I'm still under the weather, so I won't be participating in the festivities tonight.  However, if you're going out, drink one for me.  Pub crawls, "Kiss me I'm Irish" parties, etc are going to be a big to-do tonight.

A toast!  To Christianity!  For giving us yet another excuse to drink too much, make fools of ourselves, and hook up with strange bedfellows!

I'll drink to that!

3/8/11

Mardi Gras and a Movie Review

Happy Fat Tuesday!

For those of you that aren't in the religious know, Mardi Gras was started by catholics as a way to "get all the sins out" before Ash Wednesday, which marks the beginning of Lent.  Mardi Gras is always celebrated the Tuesday before (aka Fat Tuesday) as a way to party, drink, sing, dance, and *cough* sin until the wee hours of the morning.

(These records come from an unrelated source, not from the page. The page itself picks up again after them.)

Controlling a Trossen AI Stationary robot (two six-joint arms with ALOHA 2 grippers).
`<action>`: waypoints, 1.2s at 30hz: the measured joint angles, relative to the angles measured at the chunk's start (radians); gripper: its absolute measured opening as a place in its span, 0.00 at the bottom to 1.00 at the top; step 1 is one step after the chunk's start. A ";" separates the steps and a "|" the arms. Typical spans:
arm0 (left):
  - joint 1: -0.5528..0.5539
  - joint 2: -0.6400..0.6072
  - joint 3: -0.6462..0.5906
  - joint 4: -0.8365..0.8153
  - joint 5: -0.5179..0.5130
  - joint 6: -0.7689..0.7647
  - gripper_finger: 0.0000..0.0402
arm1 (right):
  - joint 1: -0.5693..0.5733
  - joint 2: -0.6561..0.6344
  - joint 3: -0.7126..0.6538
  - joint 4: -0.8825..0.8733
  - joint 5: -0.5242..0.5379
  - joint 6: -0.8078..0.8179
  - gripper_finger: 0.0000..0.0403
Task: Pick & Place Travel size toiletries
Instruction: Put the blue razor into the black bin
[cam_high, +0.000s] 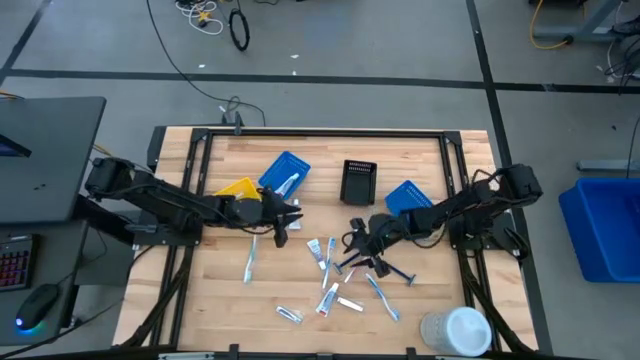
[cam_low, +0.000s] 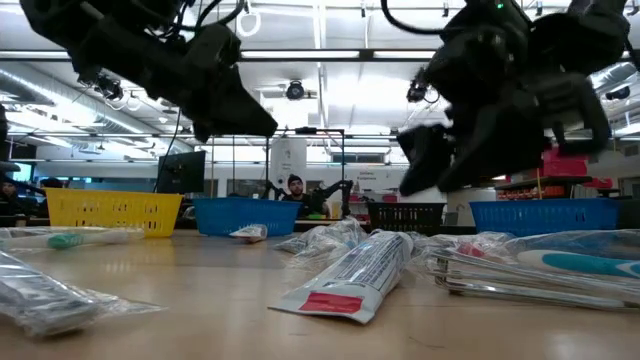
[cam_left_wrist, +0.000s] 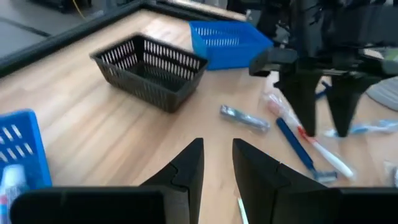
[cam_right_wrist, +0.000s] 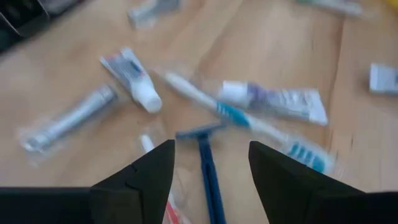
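Several wrapped toothpaste tubes (cam_high: 322, 252) and toothbrushes (cam_high: 250, 260) lie flat and scattered on the wooden table's near half. My right gripper (cam_right_wrist: 211, 168) is open and hovers just over that pile. Its fingers stand on either side of a blue razor (cam_right_wrist: 207, 160), whose head (cam_right_wrist: 199, 132) points away from it. A white-capped tube (cam_right_wrist: 134, 78) and a blue-and-white toothbrush (cam_right_wrist: 249, 121) lie just beyond. My left gripper (cam_left_wrist: 217, 165) is open and empty, above the table near the yellow bin (cam_high: 238, 188). From there it faces the right gripper (cam_left_wrist: 317, 99).
Along the far half stand a blue bin (cam_high: 285, 172) holding a few items, a black basket (cam_high: 358, 182) and a second blue bin (cam_high: 408, 197). A white round lidded container (cam_high: 455, 330) sits at the near right corner. Bare wood lies at the near left.
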 joint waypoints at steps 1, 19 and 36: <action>0.000 0.000 -0.007 0.003 0.001 -0.007 0.23 | 0.005 0.027 0.000 0.028 0.010 0.000 0.53; 0.000 0.000 -0.021 0.012 0.022 0.034 0.23 | 0.029 0.191 0.229 -0.355 0.142 0.001 0.45; 0.000 0.000 -0.020 0.017 -0.022 0.131 0.23 | 0.018 0.187 0.224 -0.337 0.130 0.051 0.13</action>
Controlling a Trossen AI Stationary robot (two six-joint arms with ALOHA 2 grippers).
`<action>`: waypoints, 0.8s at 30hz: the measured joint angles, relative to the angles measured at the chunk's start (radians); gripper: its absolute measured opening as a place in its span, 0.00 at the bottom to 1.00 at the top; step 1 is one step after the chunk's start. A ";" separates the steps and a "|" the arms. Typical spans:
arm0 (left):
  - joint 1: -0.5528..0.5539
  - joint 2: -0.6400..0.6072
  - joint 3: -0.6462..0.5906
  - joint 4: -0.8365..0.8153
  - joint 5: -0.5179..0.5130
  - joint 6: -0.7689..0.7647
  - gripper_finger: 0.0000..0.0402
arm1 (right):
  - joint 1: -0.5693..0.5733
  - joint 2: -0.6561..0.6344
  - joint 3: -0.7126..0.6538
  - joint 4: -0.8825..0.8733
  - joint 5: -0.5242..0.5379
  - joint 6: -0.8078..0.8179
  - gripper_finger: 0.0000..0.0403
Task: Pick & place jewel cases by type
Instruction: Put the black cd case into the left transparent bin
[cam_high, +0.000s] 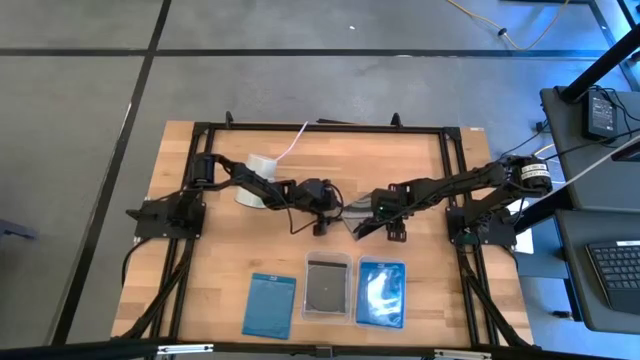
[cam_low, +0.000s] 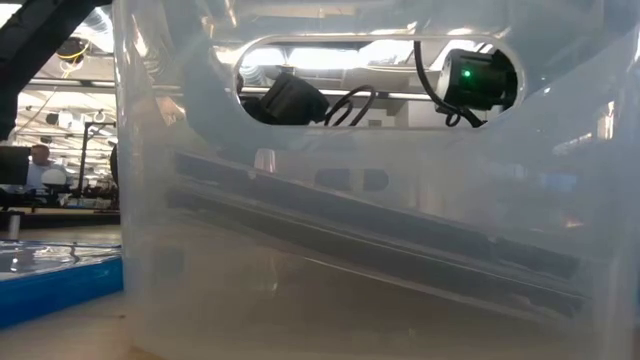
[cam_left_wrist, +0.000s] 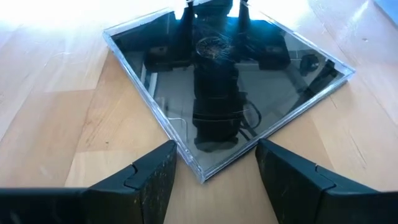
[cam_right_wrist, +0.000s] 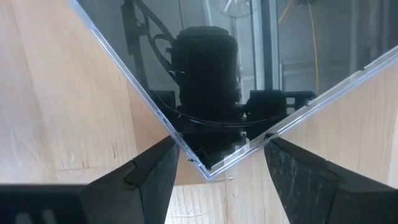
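Wooden tabletop (cam_high: 200, 300) with black frame rails. Left to right in the high view: white cup (cam_high: 262, 166) with a cord at the back left, near the left arm. Left gripper (cam_high: 322, 222) at the tabletop's middle, fingers spread open, nothing between them; the left wrist view shows a corner of a clear jewel case (cam_left_wrist: 227, 87) pointing into the gap between the fingers (cam_left_wrist: 155, 180), not clamped. The case lies flat on the wood, dark glossy face mirroring the arm above. Right gripper (cam_high: 366, 228) just right of it, facing the left one, also open; the right wrist view shows another corner of the same case (cam_right_wrist: 249, 68) sitting between its fingers (cam_right_wrist: 298, 180), whether touching cannot be told. In the high view the case is mostly hidden under the two grippers, only a grey sliver (cam_high: 352, 207) shows.

Front row, left to right: blue jewel case (cam_high: 270, 304) flat on the wood, clear tray (cam_high: 327, 285) with a dark case inside, second blue jewel case (cam_high: 381, 293) with glare on it. All three well apart from the grippers.

Low view is almost blocked by the clear tray wall (cam_low: 360, 250) right in front of the camera; a blue case edge (cam_low: 55, 280) shows at its left, a green light through the tray's handle slot. No readable writing or labels anywhere.
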 joint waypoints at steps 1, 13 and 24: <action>0.000 -0.006 -0.001 -0.007 0.001 0.008 0.55 | 0.000 0.000 0.000 0.003 0.000 -0.001 0.60; -0.013 -0.021 -0.002 -0.002 0.001 0.102 0.55 | 0.000 0.001 0.001 0.009 -0.005 -0.019 0.60; -0.013 -0.023 -0.002 0.015 -0.004 0.102 0.54 | 0.000 0.000 0.001 0.008 -0.008 -0.018 0.60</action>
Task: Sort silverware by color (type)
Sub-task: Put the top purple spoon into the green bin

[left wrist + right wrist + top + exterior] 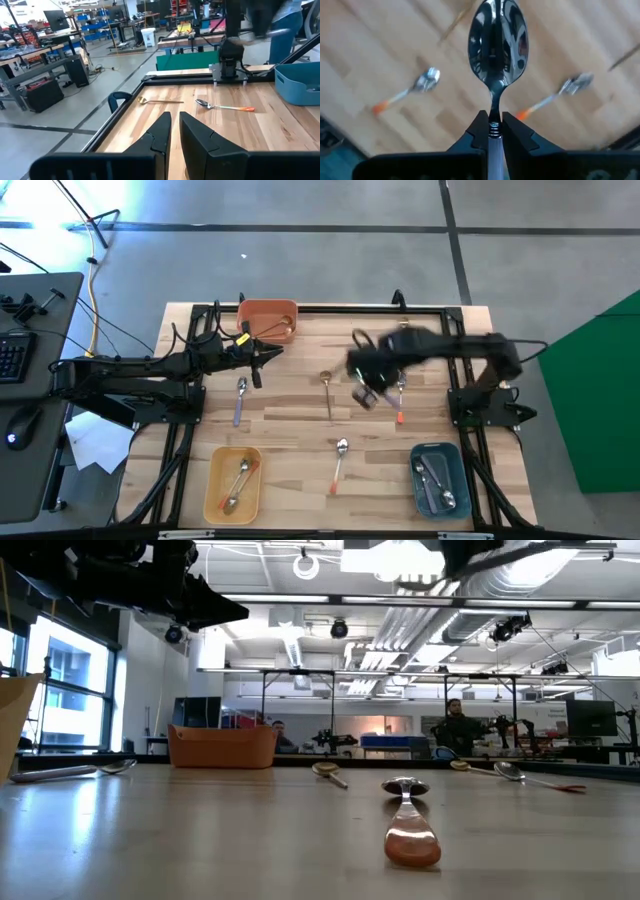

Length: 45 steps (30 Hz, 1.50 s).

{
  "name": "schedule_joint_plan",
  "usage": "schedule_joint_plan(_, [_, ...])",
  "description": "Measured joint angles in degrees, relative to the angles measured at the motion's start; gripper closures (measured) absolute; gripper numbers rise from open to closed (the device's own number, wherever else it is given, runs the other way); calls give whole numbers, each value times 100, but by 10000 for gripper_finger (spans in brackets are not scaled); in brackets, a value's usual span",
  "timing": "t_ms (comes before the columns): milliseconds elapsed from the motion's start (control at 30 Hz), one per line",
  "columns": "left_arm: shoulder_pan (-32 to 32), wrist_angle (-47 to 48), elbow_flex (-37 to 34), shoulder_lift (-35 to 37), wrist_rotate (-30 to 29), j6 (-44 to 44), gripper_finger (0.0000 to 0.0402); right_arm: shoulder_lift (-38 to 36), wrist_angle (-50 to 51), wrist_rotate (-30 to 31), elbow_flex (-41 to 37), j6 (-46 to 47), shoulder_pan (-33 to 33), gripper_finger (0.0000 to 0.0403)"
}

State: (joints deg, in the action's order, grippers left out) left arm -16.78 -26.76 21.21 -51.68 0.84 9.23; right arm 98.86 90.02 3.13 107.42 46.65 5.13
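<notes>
Glossy oval spoon (497, 37) bowl, pale handle.

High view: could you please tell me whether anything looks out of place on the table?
Nothing looks damaged or spilled. Unsorted on the table: a purple-handled spoon, a gold spoon, one orange-handled spoon and a second orange-handled spoon by the right gripper, which holds a fifth spoon aloft.

I see a pale wooden surface (290, 415) edged by a black frame. Directly on it sit three bins: an orange bin (267, 319) at the far edge, a yellow bin (233, 483) and a teal bin (437, 477) at the near edge. Between them lie loose spoons: a purple-handled spoon (240, 400), a gold spoon (327, 392), and two orange-handled spoons (338, 464), well apart.
</notes>
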Motion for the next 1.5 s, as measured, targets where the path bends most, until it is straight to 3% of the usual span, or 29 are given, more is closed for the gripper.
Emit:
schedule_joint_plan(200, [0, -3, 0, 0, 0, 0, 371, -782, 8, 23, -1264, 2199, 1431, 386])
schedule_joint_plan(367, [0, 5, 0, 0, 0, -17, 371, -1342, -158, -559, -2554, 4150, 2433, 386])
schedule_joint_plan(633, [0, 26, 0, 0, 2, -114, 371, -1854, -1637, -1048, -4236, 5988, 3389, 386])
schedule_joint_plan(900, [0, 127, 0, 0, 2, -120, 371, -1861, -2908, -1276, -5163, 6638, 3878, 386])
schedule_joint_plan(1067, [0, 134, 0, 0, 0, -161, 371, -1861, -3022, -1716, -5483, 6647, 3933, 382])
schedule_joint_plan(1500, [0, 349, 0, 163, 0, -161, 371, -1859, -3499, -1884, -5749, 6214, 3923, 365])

Like a lot of holidays that started out as religious, the commecialist majority have evolved the holiday into their own creation.

Now Mardi Gras is about:



Boobs!  Booze!  The 'sin level' has increased steadily, and is now about breasts and sex and earning those little plastic beads.

Not that there's anything wrong with that.

I, like other bloggers, am tempted to shout from the rooftops "SHOW ME YER BOOBS!" to the blog world, but I know it won't be a successful endeavor.  So I looked for an alternative last night.

What I found was absurd.  And perfect.

I would like to introduce to you the best 'bad' movie on the Netflix instant play list:  Pervert!


It is a 2005 movie, made in the style of Russ Meyer B movies.  It even features this quote at the ending credits:

"What the public wants are big laughs and big tits and 
lot's of 'em.  Lucky for me, that's what I like too."
~ Russ Meyer:  1922-2004

Well said, my good chap.  Well said.

The synopsis goes like this:  While visiting his Bible-thumping yet lecherous father in the desert, randy college student James (Sean Andrews) tries everything he can to hook up with the local curvaceous cuties, but his sex quest stalls when a bloodthirsty killer targets every buxom beauty in sight. Porn star and onetime California gubernatorial candidate Mary Carey stars in this lusty nod to 1960s exploitation films

Is that not just full of win?  I have two more words to add, that make this a must see movie.

Claymation Cock

Yes, spoiler alert, the killer is James' penis.  Detached and thirsty for blood.   Horrible, yet horribly priceless.

Just try to get through the first 5 minutes and the opening credits.  If you can do that, you've gotten the main gist of the movie anyway.

So there ya go.  Some silly sin for your Fat Tuesday.  If you're lucky enough to get the real stuff in your face today, bros, more power to ya.  If not, enjoy the movie.

And ladies, no offense was meant by this post.  If you're easily offended, what are you doing reading my blog in the first place??  That said... SHOW ME YER -- eh, nevermind.